_Aim of the task_
Check the data underneath for lines holding the word "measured", and state only how many you find.

_Data for processing_
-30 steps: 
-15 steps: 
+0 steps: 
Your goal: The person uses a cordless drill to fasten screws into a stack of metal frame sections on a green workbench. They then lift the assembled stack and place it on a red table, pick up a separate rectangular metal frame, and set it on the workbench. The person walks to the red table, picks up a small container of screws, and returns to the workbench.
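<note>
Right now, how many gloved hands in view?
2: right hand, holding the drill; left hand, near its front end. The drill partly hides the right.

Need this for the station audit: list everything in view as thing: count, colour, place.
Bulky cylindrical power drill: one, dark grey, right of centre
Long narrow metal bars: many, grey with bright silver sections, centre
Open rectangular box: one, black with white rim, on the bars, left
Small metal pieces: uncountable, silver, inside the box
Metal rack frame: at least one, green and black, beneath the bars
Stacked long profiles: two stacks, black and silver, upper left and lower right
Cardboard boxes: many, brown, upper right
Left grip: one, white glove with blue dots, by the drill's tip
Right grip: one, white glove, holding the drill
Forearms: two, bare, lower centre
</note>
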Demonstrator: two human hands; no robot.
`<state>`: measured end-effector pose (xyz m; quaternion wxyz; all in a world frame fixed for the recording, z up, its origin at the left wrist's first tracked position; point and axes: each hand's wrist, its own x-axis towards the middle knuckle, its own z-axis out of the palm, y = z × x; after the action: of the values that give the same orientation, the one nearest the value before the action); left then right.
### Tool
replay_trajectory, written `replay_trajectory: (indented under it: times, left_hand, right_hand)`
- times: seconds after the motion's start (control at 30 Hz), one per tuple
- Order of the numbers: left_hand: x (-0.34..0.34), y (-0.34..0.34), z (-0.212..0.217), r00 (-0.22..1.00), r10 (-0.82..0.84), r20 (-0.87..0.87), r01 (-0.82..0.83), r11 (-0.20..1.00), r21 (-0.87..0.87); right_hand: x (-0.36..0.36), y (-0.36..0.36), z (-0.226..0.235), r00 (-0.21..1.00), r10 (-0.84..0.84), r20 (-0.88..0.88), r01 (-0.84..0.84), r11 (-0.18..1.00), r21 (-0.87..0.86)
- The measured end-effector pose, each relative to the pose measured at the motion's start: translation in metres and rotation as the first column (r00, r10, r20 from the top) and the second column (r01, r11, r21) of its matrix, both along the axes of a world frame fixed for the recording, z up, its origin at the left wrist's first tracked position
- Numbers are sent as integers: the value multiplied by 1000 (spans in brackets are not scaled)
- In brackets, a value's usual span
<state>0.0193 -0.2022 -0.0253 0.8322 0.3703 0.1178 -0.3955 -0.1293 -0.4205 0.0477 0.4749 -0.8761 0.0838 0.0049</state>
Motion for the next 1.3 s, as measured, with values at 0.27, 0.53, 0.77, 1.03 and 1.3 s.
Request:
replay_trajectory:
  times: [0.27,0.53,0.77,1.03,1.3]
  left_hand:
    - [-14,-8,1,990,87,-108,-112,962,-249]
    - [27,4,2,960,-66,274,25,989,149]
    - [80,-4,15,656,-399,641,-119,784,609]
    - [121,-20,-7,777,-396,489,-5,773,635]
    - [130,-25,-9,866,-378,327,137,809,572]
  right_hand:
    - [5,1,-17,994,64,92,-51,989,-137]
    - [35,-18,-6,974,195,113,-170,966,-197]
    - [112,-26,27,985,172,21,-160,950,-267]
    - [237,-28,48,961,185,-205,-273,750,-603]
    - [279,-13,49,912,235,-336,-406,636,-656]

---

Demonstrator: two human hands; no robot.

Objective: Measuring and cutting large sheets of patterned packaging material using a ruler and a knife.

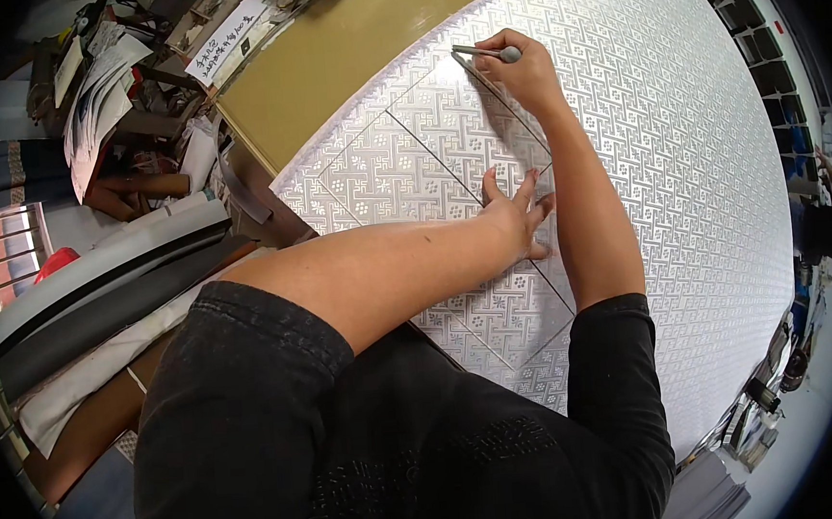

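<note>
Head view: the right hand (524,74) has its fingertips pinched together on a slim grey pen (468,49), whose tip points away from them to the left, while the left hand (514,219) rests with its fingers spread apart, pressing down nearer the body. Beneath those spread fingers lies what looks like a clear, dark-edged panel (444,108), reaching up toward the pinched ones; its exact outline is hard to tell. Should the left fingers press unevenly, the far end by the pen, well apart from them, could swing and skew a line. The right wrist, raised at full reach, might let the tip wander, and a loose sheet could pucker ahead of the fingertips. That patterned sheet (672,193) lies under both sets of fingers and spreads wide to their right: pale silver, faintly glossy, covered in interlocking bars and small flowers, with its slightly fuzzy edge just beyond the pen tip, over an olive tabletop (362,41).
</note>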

_Task result_
3